I got a decent amount of time to work on the iPhone version of uSightRead this weekend. I’ve made a deal with the family that I can work on it uninterrupted (unless the baby wakes up) after 9:00. So this Friday and Saturday I stayed up till about midnight working. I was rewarded with a fully functional game display with notes smoothly scrolling by.

Everything worked great on the simulator, so I decided to see how it ran on my iPhone. It was then I realized that yes, I am developing for a mobile device and some things need to be optimized. I was initially storing each all of the notes in an array, and having the sprites already in the scene. This worked okay with about 100 notes, but after that it started having intermitent pauses and my target was about 2000 notes queued up.  I changed the logic to only add the notes to the scene when it came close to being displayed. This works much better. I’m still looping through all notes and updating their location each frame, and so there some more optimizations that can be done.
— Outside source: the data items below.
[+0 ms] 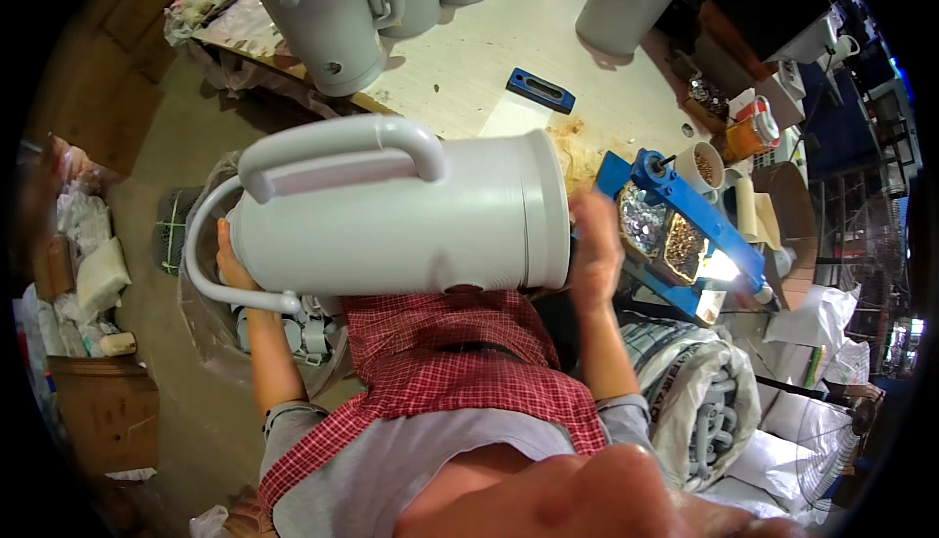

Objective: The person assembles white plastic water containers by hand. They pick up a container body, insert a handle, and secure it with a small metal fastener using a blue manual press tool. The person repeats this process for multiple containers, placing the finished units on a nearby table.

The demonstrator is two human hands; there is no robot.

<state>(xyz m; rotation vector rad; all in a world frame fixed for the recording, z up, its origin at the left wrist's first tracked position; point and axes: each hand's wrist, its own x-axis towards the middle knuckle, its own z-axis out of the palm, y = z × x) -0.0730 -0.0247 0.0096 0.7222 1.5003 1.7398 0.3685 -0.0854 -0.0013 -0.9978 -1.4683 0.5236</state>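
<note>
A large light-grey insulated jug (391,215) lies on its side in front of my body, its side handle uppermost. A curved carrying bail (210,274) loops round its left end. My left hand (232,262) supports that end, with the fingers partly hidden behind the jug. At the wide right end, my right hand (595,245) is curled close to the rim. It is slightly blurred, and whatever its fingers hold is hidden.
More grey jugs (328,20) stand on the pale table (460,59), with a blue flat tool (541,90) nearby. Right of my hand are a blue lever press (699,210), trays of small metal parts (683,245) and a cup (700,166). A sack of grey handles (714,411) sits lower right.
</note>
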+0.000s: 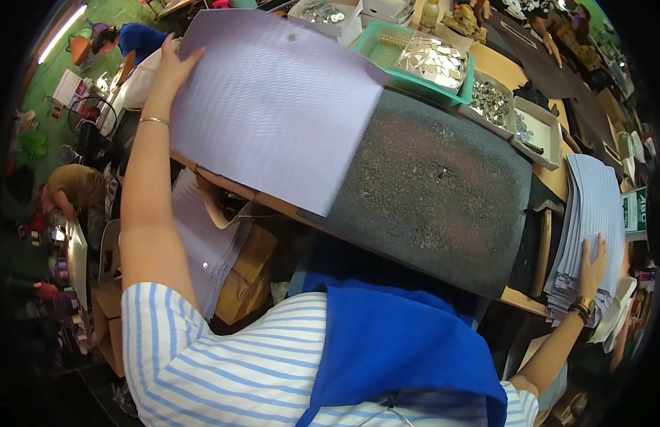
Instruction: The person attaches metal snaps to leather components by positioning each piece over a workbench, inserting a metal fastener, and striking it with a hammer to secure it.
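Note:
A large pale lavender textured sheet (pixel 273 99) covers the left part of the worktop, its right edge blurred and overlapping a dark speckled board (pixel 437 192). My left hand (pixel 175 64) is at the sheet's far left edge, thumb stretched over the surface and fingers apart from it. A small dark spot (pixel 292 38) shows near the sheet's far edge. To the right of the board, my right hand (pixel 594 267) lies on a stack of similar pale sheets (pixel 582 206), fingers spread. The undersides of both hands are hidden.
Behind the board stand a green basket (pixel 376 44) with shiny flat pieces and open boxes (pixel 554 132) of small parts. A curved wooden handle (pixel 544 245) lies between board and stack. More sheets (pixel 195 235) hang below left, by a brown carton (pixel 248 277). Other people work at left.

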### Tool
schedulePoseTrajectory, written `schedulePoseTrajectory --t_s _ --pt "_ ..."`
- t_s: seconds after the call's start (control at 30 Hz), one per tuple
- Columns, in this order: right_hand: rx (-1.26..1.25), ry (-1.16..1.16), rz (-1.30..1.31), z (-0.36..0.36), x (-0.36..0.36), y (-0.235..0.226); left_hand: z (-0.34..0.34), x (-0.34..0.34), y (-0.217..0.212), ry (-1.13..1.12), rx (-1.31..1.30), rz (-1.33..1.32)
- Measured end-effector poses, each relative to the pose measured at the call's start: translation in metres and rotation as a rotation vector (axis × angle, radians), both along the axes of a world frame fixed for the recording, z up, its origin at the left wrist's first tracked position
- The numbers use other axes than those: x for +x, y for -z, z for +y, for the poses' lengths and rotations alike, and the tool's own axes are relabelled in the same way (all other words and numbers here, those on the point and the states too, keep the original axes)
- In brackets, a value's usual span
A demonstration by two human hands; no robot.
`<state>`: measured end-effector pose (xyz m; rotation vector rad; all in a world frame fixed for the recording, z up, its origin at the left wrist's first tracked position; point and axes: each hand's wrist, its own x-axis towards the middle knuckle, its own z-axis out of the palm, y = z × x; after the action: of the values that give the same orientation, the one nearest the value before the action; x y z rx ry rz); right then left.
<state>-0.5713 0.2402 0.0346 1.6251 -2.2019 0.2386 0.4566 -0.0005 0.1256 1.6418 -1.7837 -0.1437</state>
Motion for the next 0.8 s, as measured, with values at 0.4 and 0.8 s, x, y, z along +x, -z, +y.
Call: schedulePoseTrajectory --t_s 0.4,0.8 --pt "0.059 0.09 -0.2 0.005 0.001 0.006 0.001 -0.05 0.136 -0.519 0.646 -0.285" --pt "0.2 -0.223 -1.032 -0.005 0.217 -0.081 0.021 -0.154 0.136 0.202 0.378 0.521"
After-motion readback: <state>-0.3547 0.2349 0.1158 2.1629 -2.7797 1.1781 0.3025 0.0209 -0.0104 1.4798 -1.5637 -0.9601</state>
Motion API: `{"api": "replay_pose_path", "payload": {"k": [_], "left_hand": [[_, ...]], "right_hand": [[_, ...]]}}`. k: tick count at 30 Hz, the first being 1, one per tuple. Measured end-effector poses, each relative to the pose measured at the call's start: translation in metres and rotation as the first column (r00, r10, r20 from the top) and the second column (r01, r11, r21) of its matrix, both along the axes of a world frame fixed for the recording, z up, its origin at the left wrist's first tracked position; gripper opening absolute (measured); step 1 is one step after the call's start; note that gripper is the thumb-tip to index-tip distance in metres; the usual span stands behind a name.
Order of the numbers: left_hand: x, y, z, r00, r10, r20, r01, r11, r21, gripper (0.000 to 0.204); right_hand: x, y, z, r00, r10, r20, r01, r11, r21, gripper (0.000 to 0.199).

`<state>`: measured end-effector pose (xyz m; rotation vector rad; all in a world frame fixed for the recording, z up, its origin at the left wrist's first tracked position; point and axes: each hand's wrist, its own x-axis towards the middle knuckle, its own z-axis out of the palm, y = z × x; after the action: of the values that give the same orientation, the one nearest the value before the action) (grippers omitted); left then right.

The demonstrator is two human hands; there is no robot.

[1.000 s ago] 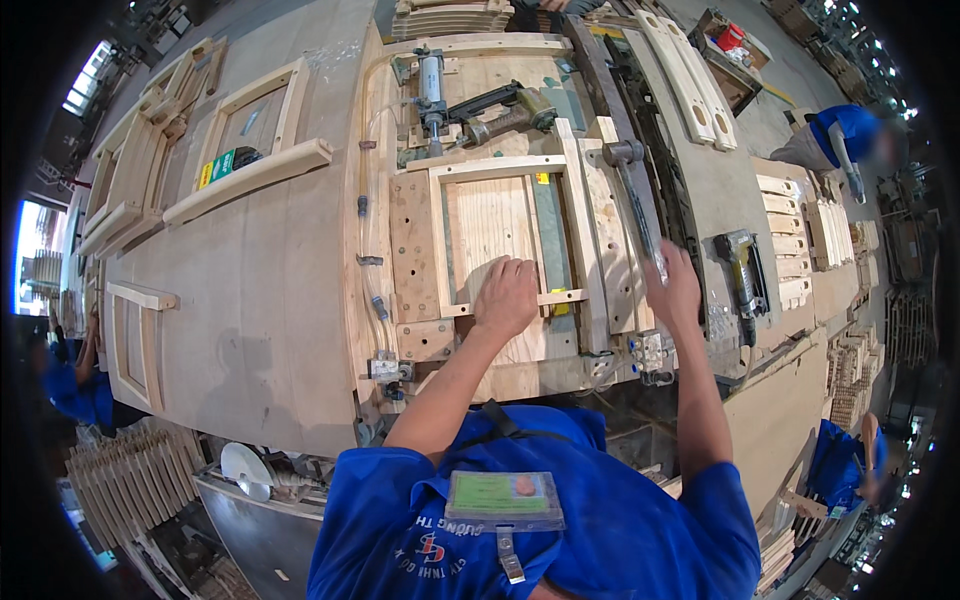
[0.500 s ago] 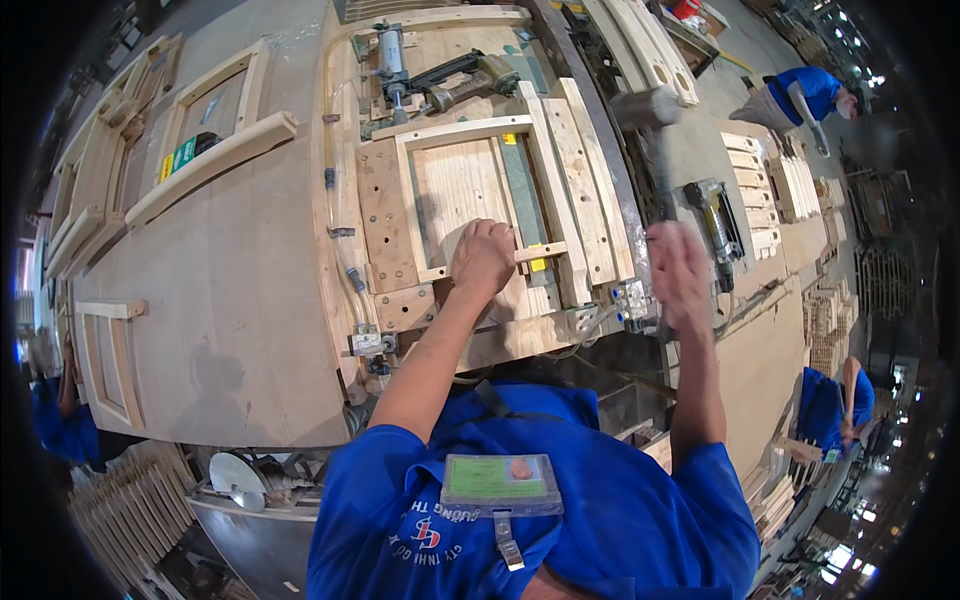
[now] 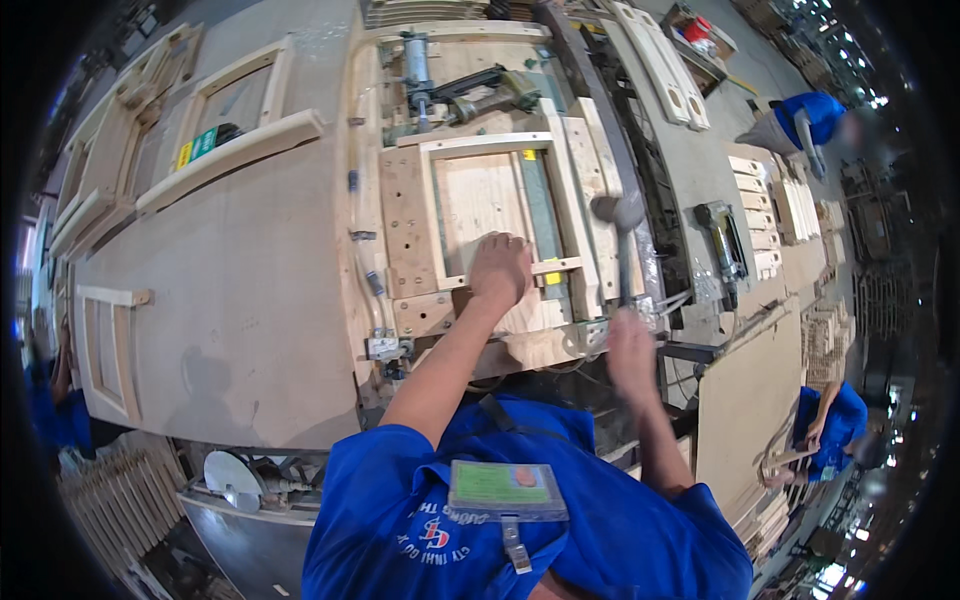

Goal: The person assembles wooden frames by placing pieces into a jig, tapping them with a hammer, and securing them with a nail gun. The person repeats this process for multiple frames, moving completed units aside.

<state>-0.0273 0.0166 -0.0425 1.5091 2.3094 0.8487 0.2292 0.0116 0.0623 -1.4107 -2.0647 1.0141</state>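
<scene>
A rectangular wooden frame lies in a wooden jig on the bench before me. My left hand grips the frame's near rail, fingers closed over it. Right of the frame, my right hand, blurred by motion, is wrapped round the handle of a hammer. The hammer stands with its head away from me, above the jig's right side. Its head is smeared, so I cannot tell whether it touches the wood. Yellow pieces show at the frame's right part.
An air cylinder and a nail gun lie beyond the frame. Another nail gun rests at the right. More wooden frames lie on the left board. Co-workers in blue stand at the right and far left.
The hammer and my right hand have come nearer to me and leftward, toward the frame. My left hand keeps its place on the rail. The whole view has shifted slightly.
</scene>
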Motion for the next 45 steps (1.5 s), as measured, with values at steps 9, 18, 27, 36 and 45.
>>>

Aside from this optimization, I’m ready to move on to the input area.

Progress, and then starting over

May 8th, 2009 beardo No comments

I had been progressing just fine with the app, it had the notes being draw correctly, a staff with choice of clef symbol, everything anyone could want in a music theory app. Then I got the inkling that I was “doing it wrong”. I based the application on the UIKit model for the iPhone. I knew that OpenGL ES existed, and that it was probably better for making games, but I figures I’d get enough performance the way I was doing it. As I got into coding the game mechanics, I realized that I was making a basic game engine, and really, I’d rather have use one that already exists.

After some research I decided on Cocos2D-iPhone. So, last night I mostly scrapped the existing app and started over. A few hours later I had gotten a basic menu, and some test sprites drawing on the screen. The good news is that the rest of the game should be much easier with someone else’s framework and it should be fairly high performance as it uses OpenGL ES. The bad news is, well, I should have thought of it sooner and I’d be much farther along. Ah well, live and learn.

First Post!

May 6th, 2009 beardo 2 comments

This is the obligatory first post for the blog. This blog is to chronicle the development of an iPhone app that I am making to help people learn some music theory.

Where are we now? Well, I’ve purchased the requisite Mac, installed the SDK, followed the sample app tutorial and started work on the app. I have most of the images needed, and am working on getting the game mechanics coded up.

About me: I’m just your typical software developer. I’ve been doing it for years professionally, and many more years as a hobby. Once upon a time I wrote a Jabber client for Mac OS X called JabberFoX. Not updated anymore, but I still know most of the Objective-C that I learned back then.